*Problem to solve*. Please return every line below that contains the string "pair".

*Dataset records*.
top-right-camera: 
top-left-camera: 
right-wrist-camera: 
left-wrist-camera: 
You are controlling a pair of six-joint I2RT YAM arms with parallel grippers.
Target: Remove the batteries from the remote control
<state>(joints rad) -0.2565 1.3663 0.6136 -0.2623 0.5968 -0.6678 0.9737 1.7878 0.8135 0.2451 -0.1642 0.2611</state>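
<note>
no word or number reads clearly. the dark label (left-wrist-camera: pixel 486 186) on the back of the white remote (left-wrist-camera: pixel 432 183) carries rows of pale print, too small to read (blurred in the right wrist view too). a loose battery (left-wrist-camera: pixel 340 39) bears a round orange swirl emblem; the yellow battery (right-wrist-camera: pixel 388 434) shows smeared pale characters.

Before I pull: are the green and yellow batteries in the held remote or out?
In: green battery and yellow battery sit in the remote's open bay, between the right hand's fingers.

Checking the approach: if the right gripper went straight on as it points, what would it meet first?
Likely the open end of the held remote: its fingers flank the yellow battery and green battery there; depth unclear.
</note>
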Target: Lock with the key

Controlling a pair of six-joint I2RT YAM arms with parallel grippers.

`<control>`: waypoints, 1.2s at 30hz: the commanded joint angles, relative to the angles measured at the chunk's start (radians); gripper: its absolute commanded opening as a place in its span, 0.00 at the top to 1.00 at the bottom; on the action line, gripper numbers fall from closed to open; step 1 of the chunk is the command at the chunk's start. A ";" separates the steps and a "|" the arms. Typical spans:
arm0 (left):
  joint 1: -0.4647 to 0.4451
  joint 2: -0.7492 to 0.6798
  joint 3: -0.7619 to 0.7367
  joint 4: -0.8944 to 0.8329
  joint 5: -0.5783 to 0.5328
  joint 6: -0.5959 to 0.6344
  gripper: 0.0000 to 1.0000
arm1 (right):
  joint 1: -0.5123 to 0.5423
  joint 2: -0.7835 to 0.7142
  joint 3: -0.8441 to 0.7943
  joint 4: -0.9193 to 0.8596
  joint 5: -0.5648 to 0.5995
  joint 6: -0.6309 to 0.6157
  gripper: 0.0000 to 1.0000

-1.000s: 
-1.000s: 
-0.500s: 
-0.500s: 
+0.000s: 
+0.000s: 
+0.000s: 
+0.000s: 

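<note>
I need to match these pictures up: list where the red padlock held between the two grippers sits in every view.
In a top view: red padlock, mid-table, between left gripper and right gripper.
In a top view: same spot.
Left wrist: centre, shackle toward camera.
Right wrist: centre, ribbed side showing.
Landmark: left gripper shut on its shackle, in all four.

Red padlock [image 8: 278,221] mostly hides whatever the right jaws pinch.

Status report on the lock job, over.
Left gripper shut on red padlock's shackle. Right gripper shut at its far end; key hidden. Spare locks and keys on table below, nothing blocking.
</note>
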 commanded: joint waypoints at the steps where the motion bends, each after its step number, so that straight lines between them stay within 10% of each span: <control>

*Answer for the task*.
You are controlling a pair of six-joint I2RT YAM arms with parallel grippers.
Controlling a pair of six-joint I2RT YAM arms with parallel grippers.

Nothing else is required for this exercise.